On July 18, 2024, U.S. District Judge Paul Engelmayer dismissed the majority of the Security and Exchange Commission's ("SEC") suit against SolarWinds Corp. and its Chief Information Security Officer ("CISO").[1] SolarWinds sells systems management software to public and private sector customers, including its flagship "Orion" product. Following a wide-ranging investigation into the December 2020 "SUNBURST" attack impacting SolarWinds and certain of its customers, the SEC Enforcement Division brought this headline-grabbing action, alleging that SolarWinds and its CISO misled the public through statements made in a "Security Statement" posted on the company's website and through a range of other public statements, including podcasts, blogposts, and required federal securities filings, by falsely touting the company's internal cybersecurity practices and its cybersecurity-focused products (including Orion) and understating known security risks present in its practices and products during two time periods: (i) pre-SUNBURST-when SolarWinds and its CISO were purportedly aware of company-specific security deficiencies-and (ii) post-SUNBURST-when SolarWinds and its CISO were purportedly aware of attacks perpetrated on certain of its customers.

The SEC also alleged that the company's cybersecurity deficiencies and failure to properly classify and escalate the customer attacks constituted failures to maintain appropriate internal accounting controls and disclosure control procedures, respectively.[2]

Public Statements Are Actionable

The Court sustained only the SEC's pre-SUNBURST claims based on alleged misrepresentations in SolarWinds' Security Statement regarding the company's internal cybersecurity controls, finding that the SEC adequately pled that the statement "portrayed a diametrically opposite representation" of those controls for "public consumption" from the internally acknowledged deficiencies known to the CISO and others at the company.[3] The Court rejected SolarWinds' argument that the Security Statement could not serve as the basis for a securities law violation because it was "directed to customers, not investors," deeming it "well established that false statements on public websites can sustain securities fraud liability."[4] The Court, however, dismissed as inactionable corporate puffery other pre-SUNBURST claims based on press releases, blogs, and podcast statements generally describing the importance of cybersecurity practices. The decision serves as an important reminder for companies-particularly those offering cybersecurity products and services-to carefully scrutinize marketing claims and other statements made on their websites; SolarWinds illustrates that the total mix of information on which investors rely includes more than just statements filed with the SEC.

Dismissed Claims

Reasoning that "[t]hey impermissibly rely on hindsight and speculation,"[5] the Court dismissed all of the SEC's post-SUNBURST claims, including those based on the company's December 2020 Form 8-K statements,[6] a novel claim that cybersecurity controls fell within the accounting controls requirement of Section 13(b)(2)(B) of the Exchange Act,[7] and a disclosure control claim under Exchange Act Rule 13a-15(a).[8]

Risk Factor Disclosures

The SEC took a strong position in SolarWinds with respect to the adequacy of the company's cybersecurity risk factor disclosures, which appeared to contradict longstanding SEC guidance that was recently reaffirmed in the adopting release accompanying the SEC's July 2023 cybersecurity risk strategy, governance, and incident disclosure rules. That guidance stated that, while risk factors must be tailored to actual risks, the SEC does "not expect companies to publicly disclose specific, technical information about their cybersecurity systems, the related networks and devices, or potential system vulnerabilities in such detail as would make such systems, networks, and devices more susceptible to a cybersecurity incident."[9]

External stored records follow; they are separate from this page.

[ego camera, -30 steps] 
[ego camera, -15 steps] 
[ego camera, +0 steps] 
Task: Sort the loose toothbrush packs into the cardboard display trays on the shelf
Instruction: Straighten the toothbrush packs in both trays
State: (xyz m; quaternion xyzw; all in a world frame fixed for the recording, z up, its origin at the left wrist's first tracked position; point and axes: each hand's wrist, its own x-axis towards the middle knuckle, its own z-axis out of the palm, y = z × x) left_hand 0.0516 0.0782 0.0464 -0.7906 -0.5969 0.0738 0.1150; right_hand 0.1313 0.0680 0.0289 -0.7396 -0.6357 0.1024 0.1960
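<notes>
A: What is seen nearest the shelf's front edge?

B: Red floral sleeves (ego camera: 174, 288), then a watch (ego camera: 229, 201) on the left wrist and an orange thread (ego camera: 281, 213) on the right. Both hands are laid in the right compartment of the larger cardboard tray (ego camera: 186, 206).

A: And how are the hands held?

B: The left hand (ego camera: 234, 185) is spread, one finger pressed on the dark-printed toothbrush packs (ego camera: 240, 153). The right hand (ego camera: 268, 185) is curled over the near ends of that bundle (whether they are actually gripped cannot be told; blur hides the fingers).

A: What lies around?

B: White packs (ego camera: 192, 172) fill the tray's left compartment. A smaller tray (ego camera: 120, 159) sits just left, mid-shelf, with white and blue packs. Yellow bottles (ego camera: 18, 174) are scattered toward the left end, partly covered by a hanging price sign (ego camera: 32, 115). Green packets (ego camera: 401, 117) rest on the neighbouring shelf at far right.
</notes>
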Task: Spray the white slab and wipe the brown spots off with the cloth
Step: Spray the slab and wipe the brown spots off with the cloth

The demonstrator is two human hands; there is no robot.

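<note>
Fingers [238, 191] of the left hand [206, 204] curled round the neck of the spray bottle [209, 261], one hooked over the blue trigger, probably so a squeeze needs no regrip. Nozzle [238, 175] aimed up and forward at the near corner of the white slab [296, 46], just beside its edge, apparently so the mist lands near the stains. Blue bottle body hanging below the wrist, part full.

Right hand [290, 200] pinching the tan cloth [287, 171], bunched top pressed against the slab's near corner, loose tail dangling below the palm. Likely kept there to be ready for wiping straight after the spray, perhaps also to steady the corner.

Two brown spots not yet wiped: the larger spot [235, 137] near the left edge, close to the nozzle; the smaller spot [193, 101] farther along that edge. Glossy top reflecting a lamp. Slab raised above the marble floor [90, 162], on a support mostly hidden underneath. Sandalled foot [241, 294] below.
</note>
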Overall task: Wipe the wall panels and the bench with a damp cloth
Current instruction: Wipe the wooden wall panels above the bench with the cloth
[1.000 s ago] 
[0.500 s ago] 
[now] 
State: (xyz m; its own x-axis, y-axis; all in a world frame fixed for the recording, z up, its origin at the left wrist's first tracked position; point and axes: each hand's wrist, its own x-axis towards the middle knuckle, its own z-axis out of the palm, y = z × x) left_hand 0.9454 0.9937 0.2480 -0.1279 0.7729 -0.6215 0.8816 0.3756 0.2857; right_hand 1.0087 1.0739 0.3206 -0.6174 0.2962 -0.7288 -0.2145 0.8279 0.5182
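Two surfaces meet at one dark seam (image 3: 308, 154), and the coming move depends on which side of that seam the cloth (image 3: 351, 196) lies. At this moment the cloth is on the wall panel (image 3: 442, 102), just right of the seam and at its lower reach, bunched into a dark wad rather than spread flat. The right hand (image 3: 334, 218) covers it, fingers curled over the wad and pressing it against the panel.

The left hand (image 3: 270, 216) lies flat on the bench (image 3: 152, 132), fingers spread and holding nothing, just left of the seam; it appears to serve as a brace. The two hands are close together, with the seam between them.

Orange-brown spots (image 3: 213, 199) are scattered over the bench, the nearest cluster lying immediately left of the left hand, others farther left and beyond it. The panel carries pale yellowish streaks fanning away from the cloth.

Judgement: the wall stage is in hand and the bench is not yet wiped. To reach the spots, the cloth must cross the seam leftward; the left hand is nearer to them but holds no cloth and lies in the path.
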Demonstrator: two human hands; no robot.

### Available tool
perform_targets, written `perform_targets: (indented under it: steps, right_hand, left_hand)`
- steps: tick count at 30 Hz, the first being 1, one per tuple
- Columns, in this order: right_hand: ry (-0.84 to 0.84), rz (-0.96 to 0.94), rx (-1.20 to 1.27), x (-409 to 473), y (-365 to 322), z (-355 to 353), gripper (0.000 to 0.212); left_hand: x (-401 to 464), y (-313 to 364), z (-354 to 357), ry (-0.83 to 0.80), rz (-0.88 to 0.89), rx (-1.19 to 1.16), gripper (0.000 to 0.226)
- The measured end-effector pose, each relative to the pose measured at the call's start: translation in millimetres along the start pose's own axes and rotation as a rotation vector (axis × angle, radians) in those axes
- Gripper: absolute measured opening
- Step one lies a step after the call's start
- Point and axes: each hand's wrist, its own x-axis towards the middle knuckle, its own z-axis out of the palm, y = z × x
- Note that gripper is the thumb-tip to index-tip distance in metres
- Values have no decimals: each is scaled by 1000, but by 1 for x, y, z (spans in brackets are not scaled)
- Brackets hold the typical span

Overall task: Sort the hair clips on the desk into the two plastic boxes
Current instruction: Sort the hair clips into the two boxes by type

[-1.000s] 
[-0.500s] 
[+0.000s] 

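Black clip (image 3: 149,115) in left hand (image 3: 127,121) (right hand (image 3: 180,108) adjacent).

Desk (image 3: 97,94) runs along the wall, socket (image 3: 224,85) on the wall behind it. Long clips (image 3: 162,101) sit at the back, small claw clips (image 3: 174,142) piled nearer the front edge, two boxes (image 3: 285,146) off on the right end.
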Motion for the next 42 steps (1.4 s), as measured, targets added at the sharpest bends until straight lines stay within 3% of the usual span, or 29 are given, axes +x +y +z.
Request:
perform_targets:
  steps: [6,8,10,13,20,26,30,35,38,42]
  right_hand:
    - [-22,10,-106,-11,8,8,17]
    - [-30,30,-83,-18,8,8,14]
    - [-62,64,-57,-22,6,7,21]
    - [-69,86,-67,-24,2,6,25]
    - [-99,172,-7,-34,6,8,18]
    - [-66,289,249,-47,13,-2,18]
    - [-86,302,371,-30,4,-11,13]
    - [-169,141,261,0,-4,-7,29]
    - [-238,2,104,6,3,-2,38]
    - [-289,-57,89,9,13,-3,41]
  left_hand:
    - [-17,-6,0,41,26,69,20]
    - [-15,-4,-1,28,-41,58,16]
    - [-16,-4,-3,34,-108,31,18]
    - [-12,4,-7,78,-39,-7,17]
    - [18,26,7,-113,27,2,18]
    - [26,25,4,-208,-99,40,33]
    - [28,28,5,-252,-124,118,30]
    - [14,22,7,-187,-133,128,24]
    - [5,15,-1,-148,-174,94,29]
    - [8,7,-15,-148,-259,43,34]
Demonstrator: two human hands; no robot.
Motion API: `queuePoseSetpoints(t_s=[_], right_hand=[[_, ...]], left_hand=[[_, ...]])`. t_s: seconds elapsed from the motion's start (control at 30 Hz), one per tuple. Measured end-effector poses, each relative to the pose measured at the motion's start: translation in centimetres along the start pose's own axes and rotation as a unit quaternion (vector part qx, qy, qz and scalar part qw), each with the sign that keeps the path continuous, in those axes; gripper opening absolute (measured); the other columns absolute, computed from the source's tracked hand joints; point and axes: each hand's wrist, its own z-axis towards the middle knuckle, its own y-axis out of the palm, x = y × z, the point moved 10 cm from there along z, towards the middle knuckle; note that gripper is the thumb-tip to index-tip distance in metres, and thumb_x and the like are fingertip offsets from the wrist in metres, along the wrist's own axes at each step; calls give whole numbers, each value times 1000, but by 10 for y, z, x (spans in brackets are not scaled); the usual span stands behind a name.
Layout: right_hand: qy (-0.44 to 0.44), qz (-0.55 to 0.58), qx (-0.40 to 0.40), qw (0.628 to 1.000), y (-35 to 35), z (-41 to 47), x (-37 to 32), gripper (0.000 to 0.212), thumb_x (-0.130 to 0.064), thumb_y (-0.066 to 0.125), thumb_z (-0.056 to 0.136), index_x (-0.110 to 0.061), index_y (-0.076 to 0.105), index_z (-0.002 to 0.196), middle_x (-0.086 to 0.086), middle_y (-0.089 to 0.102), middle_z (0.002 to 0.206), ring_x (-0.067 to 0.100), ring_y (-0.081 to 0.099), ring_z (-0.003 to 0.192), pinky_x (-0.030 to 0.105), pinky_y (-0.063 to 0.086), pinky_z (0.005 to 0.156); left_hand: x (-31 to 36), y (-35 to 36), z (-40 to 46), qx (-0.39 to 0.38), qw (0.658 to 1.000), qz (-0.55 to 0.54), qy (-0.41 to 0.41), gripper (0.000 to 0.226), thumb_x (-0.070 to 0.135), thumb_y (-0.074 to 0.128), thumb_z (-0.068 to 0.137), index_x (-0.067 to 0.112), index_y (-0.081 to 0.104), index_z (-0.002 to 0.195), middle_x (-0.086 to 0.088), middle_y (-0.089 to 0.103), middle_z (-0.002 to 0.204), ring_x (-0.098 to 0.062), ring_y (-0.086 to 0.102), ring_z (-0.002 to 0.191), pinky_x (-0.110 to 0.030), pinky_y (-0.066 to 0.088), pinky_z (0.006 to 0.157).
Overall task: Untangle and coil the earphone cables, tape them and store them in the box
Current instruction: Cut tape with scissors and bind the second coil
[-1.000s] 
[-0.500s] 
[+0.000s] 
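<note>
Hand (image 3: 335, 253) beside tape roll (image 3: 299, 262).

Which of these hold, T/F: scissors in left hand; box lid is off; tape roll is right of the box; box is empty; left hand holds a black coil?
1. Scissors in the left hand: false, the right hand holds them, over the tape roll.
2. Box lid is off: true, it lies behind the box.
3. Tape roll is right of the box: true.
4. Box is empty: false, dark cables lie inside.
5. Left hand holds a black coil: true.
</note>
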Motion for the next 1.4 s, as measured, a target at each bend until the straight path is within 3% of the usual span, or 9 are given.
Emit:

Judge Engelmayer's decision is consistent with the expectations the SEC has previously communicated to companies. In dismissing the claims based on SolarWinds' risk factor disclosures, the decision observes that "[s]pelling out a risk with maximal specificity may backfire in various ways, including by arming malevolent actors with information to exploit."[10] The Court rejected the SEC's characterization of the relevant disclosures as mere boilerplate, holding that the disclosures "set out in some detail the unique risks in this area that SolarWinds, as a cybersecurity company, faced."[11] These details included, among other things, that SolarWinds was "'heavily dependent on [its] technology infrastructure,'" was "'vulnerable to damage or interruption' from 'traditional computer hackers,' 'malicious code (such as viruses and worms)' . . . and 'sophisticated nation-state and nation-state-supported actors,'" and that the risks might be undetected, unanticipated, and could be damaging for the company.[12] The Court held that these disclosures were sufficient to alert investors of the type and nature of risks facing SolarWinds, the consequences that could result from the materialization of such risks, and were drafted with adequate breadth, specificity, and clarity.[13]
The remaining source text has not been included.